Just as an aside, when you interpret the images, 1 thing that’s crucially important—and it’s pointed out on this slide—is that this is an example of a patient who had a recurrence that was identified with 18F-fluciclovine but not with PSMA. Why was that the case? In this case, we can see that here’s the standard grayscale imaging. This is the low-dose noncontrast CT scan. Here’s the PET [positron emission tomography] without the fusion, and of course we have the fusion images. What’s happened is that the bladder is obscuring the uptake within the region of concern or disease recurrence within the prostate. This is the crux of where a difference in local recurrence may occur. I’ll make some more comments, but what are your thoughts when you look at these images? [How are you] feeling about the way the images look?

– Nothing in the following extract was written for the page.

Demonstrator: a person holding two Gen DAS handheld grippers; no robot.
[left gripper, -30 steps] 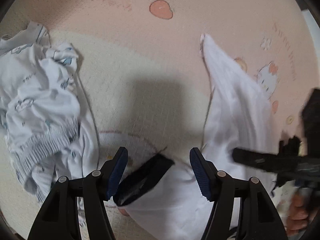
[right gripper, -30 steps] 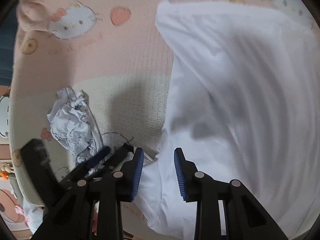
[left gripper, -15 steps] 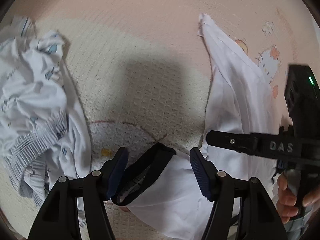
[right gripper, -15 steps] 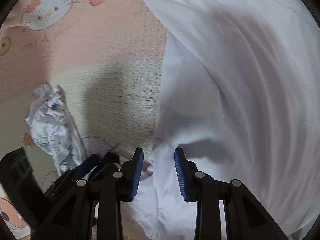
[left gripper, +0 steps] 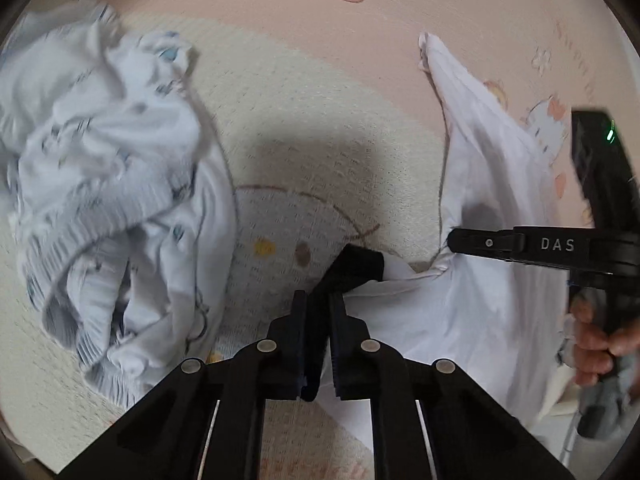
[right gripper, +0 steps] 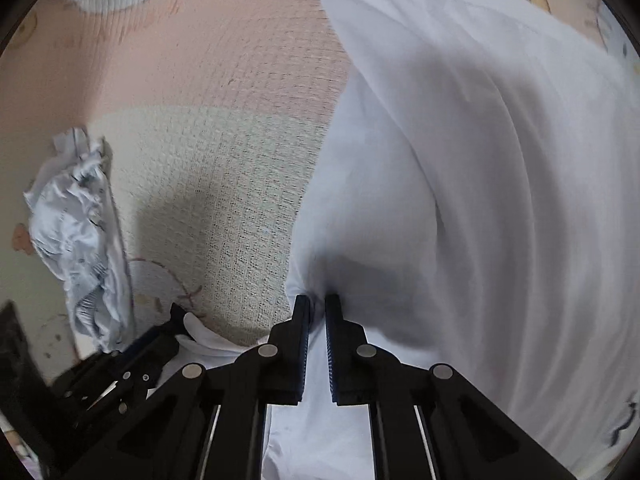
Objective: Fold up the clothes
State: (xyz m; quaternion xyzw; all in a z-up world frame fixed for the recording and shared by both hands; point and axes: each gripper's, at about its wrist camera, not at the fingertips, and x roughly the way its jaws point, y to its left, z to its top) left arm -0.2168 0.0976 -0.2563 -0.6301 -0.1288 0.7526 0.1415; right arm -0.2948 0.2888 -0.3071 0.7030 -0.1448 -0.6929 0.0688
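Cartoon mat (left gripper: 320,128) | right tool (left gripper: 452,240) marked "DAS" | both tools pinch white shirt (right gripper: 480,200)

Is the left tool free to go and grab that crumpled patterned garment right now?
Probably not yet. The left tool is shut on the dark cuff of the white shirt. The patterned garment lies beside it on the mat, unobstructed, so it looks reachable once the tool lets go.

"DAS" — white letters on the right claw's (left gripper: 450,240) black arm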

Steven Finkelstein, MD, DABR, FACRO: The hardest area for us is around the bladder. They asked Willie Sutton once, “Why do you rob banks?” He said, “That’s where the money is.” Where the prostate was is probably the area with highest risk of recurrence. That’s why postprostatectomy radiation therapy has been so successful. When the RTOG [Radiation Therapy Oncology Group] put together a consensus about what to aim at, we created what’s called an RTOG atlas consensus statement—here’s where we need to aim. That was the area where the prostate was and into the bladder a little. That would represent what we’re seeing here: 1 of 6 patients with a positive local recurrence on Axumin [18F-fluciclovine] that wasn’t demonstrated on a 68Ga-PSMA-11 scan. Why? Because the bladder uptake obscures your ability to detect it.

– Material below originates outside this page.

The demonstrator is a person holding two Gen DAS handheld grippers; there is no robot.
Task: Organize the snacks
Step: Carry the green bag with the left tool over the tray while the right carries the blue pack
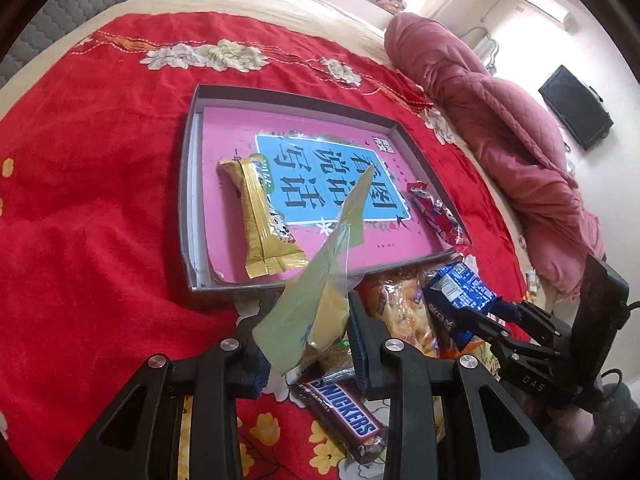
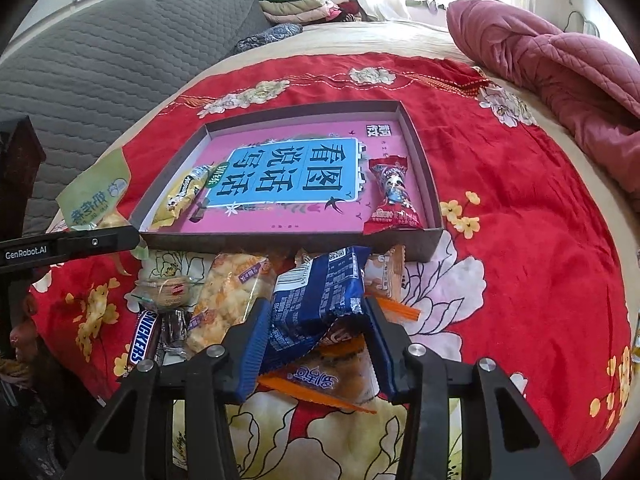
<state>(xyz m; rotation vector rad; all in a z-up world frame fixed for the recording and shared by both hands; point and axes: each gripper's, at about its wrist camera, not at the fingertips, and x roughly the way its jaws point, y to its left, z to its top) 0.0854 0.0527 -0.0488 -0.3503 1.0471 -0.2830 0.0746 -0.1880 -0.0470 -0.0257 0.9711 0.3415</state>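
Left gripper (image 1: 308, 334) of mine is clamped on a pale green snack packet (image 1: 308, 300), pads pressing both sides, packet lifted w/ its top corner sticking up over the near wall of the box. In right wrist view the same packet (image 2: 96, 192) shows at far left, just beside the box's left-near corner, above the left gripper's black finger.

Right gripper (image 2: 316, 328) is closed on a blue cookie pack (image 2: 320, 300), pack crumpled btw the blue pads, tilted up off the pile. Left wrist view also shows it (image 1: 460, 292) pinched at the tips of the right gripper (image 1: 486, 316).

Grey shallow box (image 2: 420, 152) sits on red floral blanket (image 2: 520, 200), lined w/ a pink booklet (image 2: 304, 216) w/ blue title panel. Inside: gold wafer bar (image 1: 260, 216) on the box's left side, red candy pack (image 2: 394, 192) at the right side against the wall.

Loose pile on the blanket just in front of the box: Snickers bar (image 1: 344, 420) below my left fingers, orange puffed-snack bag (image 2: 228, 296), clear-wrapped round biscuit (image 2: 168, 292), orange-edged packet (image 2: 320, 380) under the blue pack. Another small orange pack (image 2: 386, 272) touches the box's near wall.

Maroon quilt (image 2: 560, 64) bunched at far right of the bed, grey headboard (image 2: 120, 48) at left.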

In the old days, before we had this fancy next-generation imaging, we’d cover where we thought the prostate cancer occurrences could be based on historical data and historical information. We were somewhere between 40% and 70% of the time, but it would be much better to be able to target areas of specific recurrence. Then we were doing Axumin [18F-fluciclovine] scans, able to find where these sites of recurrence were. Some of them in the areas of the seminal vesicles remnants, some near the area of where the anastomosis was, but in general we were finally able to see where these areas of occurrences were and how that could potentially lead to improvements in outcome. In fact, EMPIRE-1 was a trial that looked to see if imaging could be a relevant biomarker to drive care and show that an improvement in care using next-generation imaging to guide radiation therapy in those patients. It’s obviously very exciting. PSMA unfortunately has its issues with being obscured by the bladder uptake. From my standpoint as a radiation oncologist, if it’s obscured and the radiologist or the nuclear medicine physician doesn’t read that there’s disease there, that could cause the patient to not have the best outcome with respect to getting the right next therapy.
As we go into the next slide, we’re going to see something that’s remarkable for PSMA imaging agents, which is the ability to detect bone metastases. Louis, talk me through a little about how you think the 18F-fluciclovine and PSMA agents have done from your experience and from this trial?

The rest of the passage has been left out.